Coronary heart disease has long been associated with advancing age. Is the breakdown of coronary arteries inherently connected with aging? A new study of Chinese and Australian men suggests this may not be the case, reports a recent Reuters wire release. Scientists are looking further to discover why the Chinese men possessed a “protection” from artery deterioration that the Australians did not.
Cardiovascular disease, concluded the research team, “is not an inevitable consequence of aging, but might be related to prolonged exposure to environmental factors more prevalent in westernized countries than in China.”
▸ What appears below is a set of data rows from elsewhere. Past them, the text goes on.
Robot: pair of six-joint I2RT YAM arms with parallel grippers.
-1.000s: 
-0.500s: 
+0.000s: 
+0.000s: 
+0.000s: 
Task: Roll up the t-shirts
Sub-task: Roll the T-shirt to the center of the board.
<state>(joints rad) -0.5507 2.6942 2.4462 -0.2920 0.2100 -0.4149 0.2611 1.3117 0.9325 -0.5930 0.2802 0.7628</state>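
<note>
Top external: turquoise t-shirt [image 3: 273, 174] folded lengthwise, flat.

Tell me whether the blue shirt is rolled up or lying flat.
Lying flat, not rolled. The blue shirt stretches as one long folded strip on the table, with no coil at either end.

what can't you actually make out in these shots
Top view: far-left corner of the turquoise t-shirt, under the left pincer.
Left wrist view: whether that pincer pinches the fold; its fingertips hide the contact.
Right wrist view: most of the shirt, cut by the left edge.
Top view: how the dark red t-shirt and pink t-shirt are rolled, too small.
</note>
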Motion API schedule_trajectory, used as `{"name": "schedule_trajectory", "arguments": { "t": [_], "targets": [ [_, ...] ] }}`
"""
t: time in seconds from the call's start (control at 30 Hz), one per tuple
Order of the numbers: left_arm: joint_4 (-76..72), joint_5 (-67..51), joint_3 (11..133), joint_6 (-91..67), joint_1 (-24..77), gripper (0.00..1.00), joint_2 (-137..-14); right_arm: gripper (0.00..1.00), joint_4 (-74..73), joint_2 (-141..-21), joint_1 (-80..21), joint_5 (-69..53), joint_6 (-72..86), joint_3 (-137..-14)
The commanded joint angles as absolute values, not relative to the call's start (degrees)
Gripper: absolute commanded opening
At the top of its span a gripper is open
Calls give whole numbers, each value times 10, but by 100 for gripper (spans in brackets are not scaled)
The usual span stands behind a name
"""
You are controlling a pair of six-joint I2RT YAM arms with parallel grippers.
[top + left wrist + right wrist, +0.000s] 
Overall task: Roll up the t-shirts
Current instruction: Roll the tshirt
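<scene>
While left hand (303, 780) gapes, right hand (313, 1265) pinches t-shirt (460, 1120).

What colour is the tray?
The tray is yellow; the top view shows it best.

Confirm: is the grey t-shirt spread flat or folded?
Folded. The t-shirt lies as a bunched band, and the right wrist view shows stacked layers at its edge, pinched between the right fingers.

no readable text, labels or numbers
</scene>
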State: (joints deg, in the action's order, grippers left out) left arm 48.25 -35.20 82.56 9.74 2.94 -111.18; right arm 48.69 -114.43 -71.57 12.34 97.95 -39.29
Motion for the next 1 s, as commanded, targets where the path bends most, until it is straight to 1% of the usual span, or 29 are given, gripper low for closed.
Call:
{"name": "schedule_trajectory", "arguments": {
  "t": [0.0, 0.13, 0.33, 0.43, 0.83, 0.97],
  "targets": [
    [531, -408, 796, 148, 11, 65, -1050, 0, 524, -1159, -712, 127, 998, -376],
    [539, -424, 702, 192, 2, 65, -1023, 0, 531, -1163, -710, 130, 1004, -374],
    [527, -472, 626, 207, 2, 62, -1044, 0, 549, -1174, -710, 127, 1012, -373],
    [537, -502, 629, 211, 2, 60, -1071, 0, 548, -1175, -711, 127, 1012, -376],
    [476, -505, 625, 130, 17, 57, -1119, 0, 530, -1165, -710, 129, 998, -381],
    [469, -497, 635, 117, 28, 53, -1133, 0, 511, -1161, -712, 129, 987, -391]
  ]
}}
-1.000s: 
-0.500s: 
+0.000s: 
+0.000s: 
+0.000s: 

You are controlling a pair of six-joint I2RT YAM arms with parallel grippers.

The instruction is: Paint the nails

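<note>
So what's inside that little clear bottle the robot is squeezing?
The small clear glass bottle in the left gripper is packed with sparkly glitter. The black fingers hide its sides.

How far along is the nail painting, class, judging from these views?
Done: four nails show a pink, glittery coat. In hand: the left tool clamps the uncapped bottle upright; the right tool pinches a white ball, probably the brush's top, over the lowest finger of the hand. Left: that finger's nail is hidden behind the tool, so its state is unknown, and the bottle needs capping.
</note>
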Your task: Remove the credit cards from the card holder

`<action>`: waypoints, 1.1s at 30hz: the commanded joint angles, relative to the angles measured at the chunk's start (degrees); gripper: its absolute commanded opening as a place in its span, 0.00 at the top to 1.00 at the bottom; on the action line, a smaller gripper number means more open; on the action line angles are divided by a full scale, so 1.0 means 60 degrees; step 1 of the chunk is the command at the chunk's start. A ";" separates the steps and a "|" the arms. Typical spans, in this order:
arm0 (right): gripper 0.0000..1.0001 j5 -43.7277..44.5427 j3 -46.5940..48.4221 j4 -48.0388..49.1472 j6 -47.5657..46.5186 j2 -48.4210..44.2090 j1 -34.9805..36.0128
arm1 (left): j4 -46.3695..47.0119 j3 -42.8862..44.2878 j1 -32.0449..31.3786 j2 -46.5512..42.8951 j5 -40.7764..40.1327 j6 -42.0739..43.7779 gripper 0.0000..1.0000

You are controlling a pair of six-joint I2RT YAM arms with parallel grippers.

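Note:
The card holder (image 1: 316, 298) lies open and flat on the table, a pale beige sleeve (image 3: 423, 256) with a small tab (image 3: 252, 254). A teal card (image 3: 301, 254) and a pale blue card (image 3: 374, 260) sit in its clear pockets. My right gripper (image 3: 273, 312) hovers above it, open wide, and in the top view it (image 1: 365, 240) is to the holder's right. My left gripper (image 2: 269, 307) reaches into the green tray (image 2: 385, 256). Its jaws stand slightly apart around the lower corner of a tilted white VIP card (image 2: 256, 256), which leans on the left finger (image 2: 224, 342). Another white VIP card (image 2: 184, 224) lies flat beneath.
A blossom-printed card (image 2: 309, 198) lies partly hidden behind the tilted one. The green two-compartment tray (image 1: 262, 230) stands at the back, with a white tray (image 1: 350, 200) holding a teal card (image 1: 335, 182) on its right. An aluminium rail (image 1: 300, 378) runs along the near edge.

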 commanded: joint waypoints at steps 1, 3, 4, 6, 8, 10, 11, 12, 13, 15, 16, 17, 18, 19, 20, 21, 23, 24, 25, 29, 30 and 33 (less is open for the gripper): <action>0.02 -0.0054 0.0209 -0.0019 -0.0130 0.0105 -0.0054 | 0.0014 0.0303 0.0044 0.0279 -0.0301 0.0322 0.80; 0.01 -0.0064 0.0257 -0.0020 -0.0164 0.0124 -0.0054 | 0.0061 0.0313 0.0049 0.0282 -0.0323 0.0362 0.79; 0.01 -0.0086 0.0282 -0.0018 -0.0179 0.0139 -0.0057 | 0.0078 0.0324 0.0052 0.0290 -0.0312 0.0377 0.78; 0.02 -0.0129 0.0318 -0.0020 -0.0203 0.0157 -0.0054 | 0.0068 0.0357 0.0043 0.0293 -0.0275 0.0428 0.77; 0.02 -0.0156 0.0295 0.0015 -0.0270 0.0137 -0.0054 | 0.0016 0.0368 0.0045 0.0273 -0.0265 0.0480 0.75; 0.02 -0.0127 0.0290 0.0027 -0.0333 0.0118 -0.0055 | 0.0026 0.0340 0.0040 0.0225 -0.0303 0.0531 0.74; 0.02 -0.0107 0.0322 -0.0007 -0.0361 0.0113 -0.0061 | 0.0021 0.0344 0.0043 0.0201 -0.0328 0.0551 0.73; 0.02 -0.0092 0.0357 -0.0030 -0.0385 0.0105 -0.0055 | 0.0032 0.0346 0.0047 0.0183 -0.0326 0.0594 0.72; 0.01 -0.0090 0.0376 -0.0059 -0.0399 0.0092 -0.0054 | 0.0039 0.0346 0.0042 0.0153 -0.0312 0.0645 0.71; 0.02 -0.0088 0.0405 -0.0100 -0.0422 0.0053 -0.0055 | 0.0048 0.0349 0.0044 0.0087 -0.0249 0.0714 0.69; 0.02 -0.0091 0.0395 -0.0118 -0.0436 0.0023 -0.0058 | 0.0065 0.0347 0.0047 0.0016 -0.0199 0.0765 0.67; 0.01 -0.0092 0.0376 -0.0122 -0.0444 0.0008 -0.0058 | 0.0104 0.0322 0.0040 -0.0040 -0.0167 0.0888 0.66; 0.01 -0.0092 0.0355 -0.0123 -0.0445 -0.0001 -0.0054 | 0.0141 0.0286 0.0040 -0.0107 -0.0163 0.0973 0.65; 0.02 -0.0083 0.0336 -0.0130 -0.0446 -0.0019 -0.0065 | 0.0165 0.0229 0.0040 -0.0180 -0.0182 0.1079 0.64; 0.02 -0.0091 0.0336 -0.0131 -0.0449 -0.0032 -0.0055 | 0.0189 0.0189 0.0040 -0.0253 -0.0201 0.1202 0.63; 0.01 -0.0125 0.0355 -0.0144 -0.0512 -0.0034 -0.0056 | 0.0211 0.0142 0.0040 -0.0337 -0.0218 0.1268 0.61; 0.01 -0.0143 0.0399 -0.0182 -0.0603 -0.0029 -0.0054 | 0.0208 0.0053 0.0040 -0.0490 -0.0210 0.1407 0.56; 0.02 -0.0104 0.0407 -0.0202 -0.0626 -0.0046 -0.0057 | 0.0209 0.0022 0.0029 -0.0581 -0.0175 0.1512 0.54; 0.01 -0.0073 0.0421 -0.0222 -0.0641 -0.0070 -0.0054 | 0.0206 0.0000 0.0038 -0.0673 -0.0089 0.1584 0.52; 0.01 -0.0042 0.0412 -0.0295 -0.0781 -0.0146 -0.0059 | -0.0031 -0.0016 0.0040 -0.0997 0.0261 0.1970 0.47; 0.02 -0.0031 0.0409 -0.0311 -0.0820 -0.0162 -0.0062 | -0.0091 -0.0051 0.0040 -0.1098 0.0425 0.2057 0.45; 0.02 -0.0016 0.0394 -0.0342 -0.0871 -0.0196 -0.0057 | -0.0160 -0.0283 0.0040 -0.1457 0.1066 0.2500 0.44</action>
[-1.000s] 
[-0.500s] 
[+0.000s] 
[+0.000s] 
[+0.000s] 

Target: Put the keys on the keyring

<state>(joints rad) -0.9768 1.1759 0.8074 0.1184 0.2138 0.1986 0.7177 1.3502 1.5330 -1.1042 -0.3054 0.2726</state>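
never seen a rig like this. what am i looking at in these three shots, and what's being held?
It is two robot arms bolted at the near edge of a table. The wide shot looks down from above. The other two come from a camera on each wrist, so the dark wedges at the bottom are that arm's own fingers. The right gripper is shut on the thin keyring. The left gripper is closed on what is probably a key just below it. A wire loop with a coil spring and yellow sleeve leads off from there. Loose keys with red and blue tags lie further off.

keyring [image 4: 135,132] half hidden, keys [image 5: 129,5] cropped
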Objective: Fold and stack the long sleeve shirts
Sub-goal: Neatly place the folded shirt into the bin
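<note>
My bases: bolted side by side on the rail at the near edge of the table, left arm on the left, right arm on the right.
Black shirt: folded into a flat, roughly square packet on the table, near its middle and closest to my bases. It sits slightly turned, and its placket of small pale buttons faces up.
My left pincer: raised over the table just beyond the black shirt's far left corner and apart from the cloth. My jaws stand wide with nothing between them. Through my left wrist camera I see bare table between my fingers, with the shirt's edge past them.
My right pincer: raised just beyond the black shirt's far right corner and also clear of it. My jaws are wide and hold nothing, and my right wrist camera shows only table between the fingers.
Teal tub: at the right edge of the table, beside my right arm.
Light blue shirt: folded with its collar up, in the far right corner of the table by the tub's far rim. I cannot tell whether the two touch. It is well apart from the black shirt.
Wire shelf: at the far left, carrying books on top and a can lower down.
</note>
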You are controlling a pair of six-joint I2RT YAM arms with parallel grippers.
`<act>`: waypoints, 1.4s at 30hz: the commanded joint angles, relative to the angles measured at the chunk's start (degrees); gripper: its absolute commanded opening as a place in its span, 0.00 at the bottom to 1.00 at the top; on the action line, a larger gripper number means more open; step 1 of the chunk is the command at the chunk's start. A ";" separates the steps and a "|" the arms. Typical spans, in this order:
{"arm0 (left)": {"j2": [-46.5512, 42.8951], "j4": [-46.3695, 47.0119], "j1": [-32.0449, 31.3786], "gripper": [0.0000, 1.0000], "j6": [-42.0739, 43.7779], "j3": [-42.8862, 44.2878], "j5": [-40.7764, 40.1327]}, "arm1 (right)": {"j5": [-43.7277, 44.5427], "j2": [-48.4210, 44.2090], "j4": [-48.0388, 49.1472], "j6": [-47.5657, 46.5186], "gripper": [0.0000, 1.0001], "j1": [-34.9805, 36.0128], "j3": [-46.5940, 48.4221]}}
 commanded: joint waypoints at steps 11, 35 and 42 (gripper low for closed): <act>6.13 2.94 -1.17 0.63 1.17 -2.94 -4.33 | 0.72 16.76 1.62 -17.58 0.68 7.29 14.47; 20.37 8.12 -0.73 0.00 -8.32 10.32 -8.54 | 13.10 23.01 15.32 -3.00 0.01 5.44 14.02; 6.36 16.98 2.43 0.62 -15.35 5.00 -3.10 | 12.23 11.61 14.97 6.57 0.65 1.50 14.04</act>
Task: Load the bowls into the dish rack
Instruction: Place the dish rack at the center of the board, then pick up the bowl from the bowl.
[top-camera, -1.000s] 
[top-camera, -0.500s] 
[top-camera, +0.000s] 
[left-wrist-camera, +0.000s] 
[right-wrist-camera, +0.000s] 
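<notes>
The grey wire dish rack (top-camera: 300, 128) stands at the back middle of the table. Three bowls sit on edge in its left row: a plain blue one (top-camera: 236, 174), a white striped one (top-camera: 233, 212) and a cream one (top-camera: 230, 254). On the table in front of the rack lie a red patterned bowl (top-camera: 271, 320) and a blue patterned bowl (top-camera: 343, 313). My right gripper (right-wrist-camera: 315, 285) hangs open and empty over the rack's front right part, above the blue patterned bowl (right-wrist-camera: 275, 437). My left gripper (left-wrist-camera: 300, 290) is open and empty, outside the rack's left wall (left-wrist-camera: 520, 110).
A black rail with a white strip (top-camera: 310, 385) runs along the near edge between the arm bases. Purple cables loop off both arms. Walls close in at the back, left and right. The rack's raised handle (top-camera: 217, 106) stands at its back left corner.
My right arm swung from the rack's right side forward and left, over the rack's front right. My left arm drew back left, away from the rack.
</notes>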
Dr. Kam S. Woo, a researcher at the Chinese University in Hong Kong, and his team studied the capacity of the patients’ blood vessels to expand and contract in response exercise or other stress using ultrasound imaging equipment. Researchers studied 76 healthy adults; 38 from Sydney, Australia and 38 from Shek Kei, a small village in southern China. Half of the subjects were under 40 years old and half were between the ages of 55 and 70.
In younger adults from both countries, artery aging was progressing at a similar pace. In the older adults, however, the Chinese men had far less aging than the Australian men.
Researchers suggest the differences may be connected with food intake. While cholesterol levels from both groups were about even, the Chinese diet includes flavonoids, which are health-promoting antioxidants. Green tea, a traditional part of the Chinese diet, contains a flavonoid that has been shown to insulate artery walls from damage.
“If we could only find out what it is that protects the Chinese and apply it in the West, we would have a very important breakthrough,” said Dr. David S. Celermajer, of the Royal Prince Alfred Hospital in Sydney, the senior author of the study.